- **EXERCISE**: Show, in full, each line of the data that contains "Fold".

DATA EXTRACT Block Start

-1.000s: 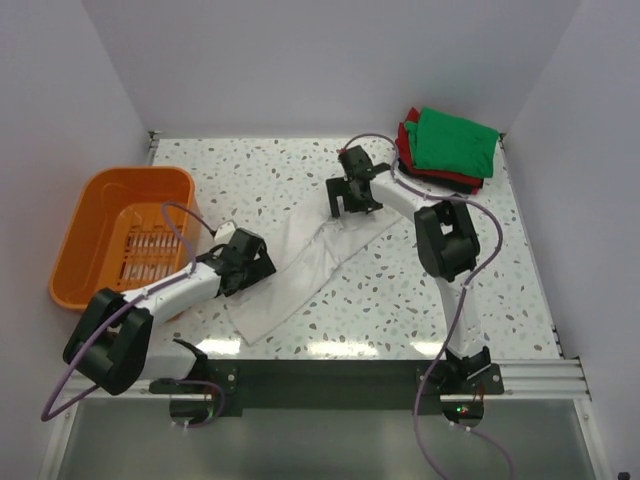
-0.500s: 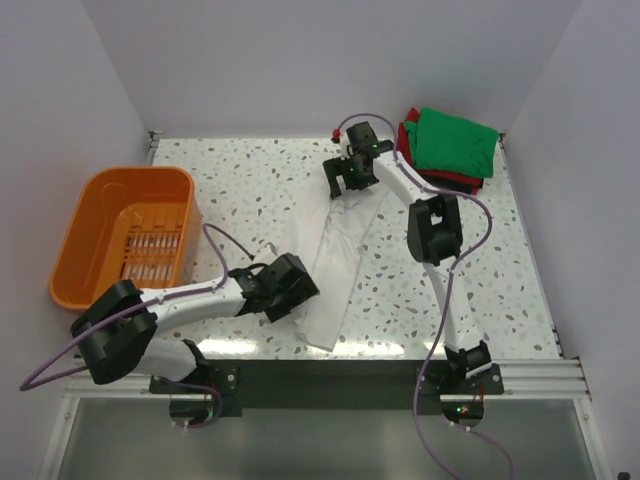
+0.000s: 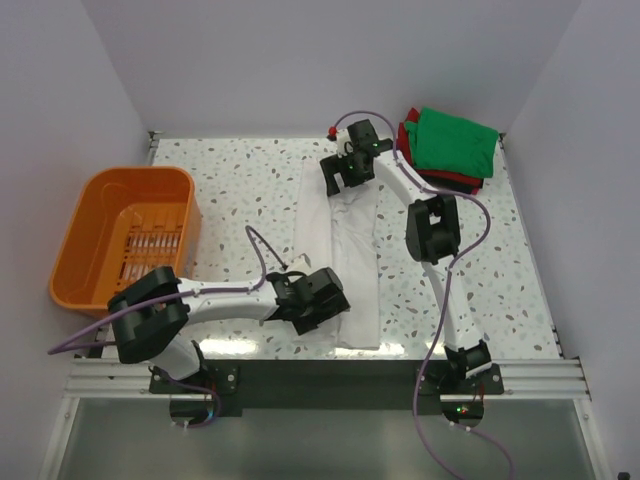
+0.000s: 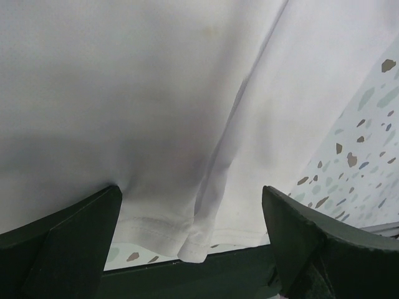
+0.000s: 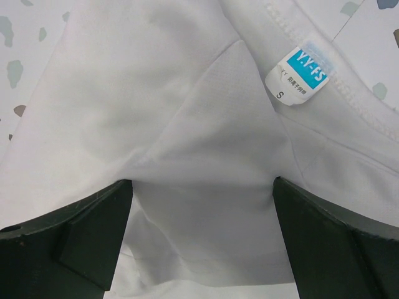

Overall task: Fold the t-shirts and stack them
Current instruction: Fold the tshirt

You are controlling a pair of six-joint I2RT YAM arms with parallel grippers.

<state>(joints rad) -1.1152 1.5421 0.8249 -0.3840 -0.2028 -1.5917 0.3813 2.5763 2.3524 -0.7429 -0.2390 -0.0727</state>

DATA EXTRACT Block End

- **FINISHED EXERCISE**:
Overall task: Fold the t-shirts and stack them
Current instruction: Fold the tshirt

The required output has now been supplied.